YOUR OBJECTIVE: Copy out each line below verbatim, skipping any picture.
(SUPPLIED DATA)
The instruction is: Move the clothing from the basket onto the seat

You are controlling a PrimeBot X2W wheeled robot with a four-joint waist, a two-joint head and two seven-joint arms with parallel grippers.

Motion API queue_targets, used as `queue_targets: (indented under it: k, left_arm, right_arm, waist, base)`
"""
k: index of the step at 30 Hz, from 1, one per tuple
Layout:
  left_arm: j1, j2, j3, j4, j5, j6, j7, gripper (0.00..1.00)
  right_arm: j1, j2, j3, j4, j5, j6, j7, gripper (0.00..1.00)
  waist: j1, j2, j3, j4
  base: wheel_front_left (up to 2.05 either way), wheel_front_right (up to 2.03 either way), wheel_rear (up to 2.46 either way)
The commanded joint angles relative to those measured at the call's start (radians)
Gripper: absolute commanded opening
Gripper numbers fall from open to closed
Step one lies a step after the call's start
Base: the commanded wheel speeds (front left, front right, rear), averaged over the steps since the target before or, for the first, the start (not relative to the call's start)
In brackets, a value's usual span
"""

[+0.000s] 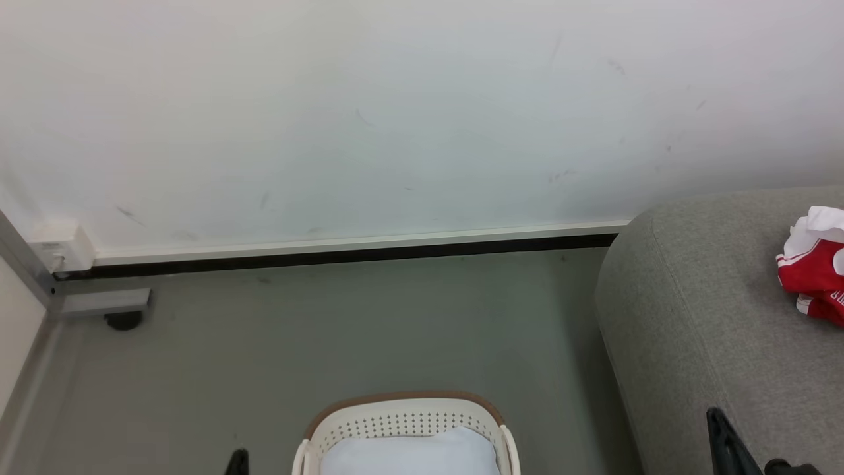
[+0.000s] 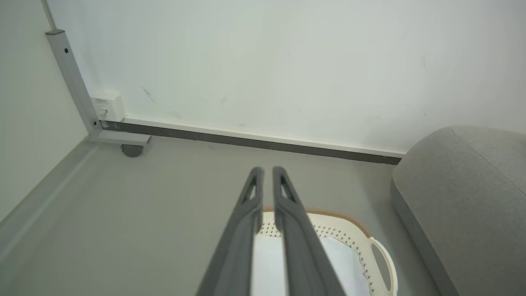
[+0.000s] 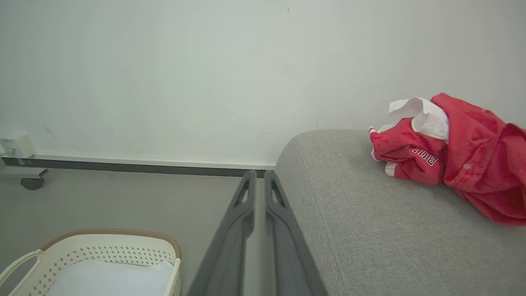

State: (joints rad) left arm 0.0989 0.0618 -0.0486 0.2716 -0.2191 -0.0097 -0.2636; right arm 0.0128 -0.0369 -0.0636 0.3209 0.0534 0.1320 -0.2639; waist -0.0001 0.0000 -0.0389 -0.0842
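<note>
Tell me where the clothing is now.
The clothing lies bunched on the seat, at the right of the right wrist view, well apart from the basket at lower left.

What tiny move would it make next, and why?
Probably lean forward to look deeper into the cream perforated plastic basket. The red shiny clothing already lies on the grey fabric seat, the left pincer and right pincer hold nothing, and the basket's visible part has a pale flat cloth, no red; its near end is cut off.
</note>
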Motion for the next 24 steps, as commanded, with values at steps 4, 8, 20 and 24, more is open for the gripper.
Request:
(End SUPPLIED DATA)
REPLY:
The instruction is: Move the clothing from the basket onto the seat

You are controlling a PrimeBot X2W wheeled robot with a four-joint waist, a two-joint head and two seven-joint arms with parallel grippers.

Motion API queue_targets, used as `queue_targets: (indented under it: k, left_arm, right_arm, waist, base)`
"""
k: index of the step at 30 Hz, from 1, one per tuple
Layout:
  left_arm: j1, j2, j3, j4, j5, j6, j7, gripper (0.00..1.00)
  right_arm: j1, j2, j3, j4, j5, j6, j7, gripper (0.00..1.00)
  waist: j1, j2, j3, j4
  base: wheel_front_left (up to 2.05 either way), wheel_front_right (up to 2.03 either way), wheel_rear (up to 2.46 either way)
The commanded joint angles relative to those measured at the call's start (radians)
Gripper: absolute commanded opening
Gripper numbers fall from open to closed
Step one lies a step after the call's start
Base: the commanded wheel speeds (front left, front right, rear), averaged over the steps since the target before or, for the first, the start (not relative to the call's start)
In brackets, a value's usual span
"""

[+0.000s] 
[+0.000s] 
[+0.000s] 

State: (joints rad) left arm 0.0989 0.0618 -0.0486 0.2716 -0.2191 -0.0097 -0.2636; right arm 0.0128 -0.0369 -0.0636 0.3209 0.0534 0.1320 -0.2639; waist -0.0001 0.0000 -0.0389 -0.0842
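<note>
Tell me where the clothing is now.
The clothing lies bunched on the seat, at the right of the right wrist view, well apart from the basket at lower left.

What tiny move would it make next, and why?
Probably lean forward to look deeper into the cream perforated plastic basket. The red shiny clothing already lies on the grey fabric seat, the left pincer and right pincer hold nothing, and the basket's visible part has a pale flat cloth, no red; its near end is cut off.
</note>
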Motion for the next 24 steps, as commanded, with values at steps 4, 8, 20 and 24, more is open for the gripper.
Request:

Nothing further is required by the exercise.